Segment Open

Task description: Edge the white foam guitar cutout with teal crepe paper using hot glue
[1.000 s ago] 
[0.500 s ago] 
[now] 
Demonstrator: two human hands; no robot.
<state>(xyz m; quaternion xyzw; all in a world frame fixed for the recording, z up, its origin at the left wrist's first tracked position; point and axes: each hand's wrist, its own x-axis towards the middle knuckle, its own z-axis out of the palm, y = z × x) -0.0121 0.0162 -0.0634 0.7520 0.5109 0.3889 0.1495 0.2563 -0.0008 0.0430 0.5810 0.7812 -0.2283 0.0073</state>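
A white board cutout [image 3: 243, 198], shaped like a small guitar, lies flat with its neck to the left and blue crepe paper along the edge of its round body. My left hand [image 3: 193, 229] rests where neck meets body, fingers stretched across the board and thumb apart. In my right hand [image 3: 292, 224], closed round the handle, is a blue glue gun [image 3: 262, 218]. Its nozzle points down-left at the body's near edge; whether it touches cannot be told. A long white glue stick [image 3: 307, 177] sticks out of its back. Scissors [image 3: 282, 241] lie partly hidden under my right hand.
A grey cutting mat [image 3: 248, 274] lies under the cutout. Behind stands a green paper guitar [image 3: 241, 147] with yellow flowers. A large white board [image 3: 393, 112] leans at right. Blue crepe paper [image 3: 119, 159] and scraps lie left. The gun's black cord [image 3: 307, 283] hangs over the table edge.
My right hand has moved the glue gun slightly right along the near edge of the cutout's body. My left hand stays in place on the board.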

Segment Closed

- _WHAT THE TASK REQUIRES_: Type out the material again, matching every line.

- _FINAL ANSWER_:
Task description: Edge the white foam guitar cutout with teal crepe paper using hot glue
[1.000 s ago] 
[0.500 s ago] 
[now] 
Demonstrator: two human hands; no robot.
<state>(xyz m; quaternion xyzw; all in a world frame fixed for the recording, z up, its origin at the left wrist's first tracked position; point and axes: each hand's wrist, its own x-axis towards the middle knuckle, its own z-axis out of the palm, y = z × x) -0.0121 0.0162 -0.0634 0.7520 0.5109 0.3889 0.1495 0.2563 -0.0008 0.0430 0.5810 0.7812 -0.2283 0.0073</state>
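A white board cutout [image 3: 243, 198], shaped like a small guitar, lies flat with its neck to the left and blue crepe paper along the edge of its round body. My left hand [image 3: 193, 229] rests where neck meets body, fingers stretched across the board and thumb apart. In my right hand [image 3: 292, 224], closed round the handle, is a blue glue gun [image 3: 262, 218]. Its nozzle points down-left at the body's near edge; whether it touches cannot be told. A long white glue stick [image 3: 307, 177] sticks out of its back. Scissors [image 3: 282, 241] lie partly hidden under my right hand.
A grey cutting mat [image 3: 248, 274] lies under the cutout. Behind stands a green paper guitar [image 3: 241, 147] with yellow flowers. A large white board [image 3: 393, 112] leans at right. Blue crepe paper [image 3: 119, 159] and scraps lie left. The gun's black cord [image 3: 307, 283] hangs over the table edge.
My right hand has moved the glue gun slightly right along the near edge of the cutout's body. My left hand stays in place on the board.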

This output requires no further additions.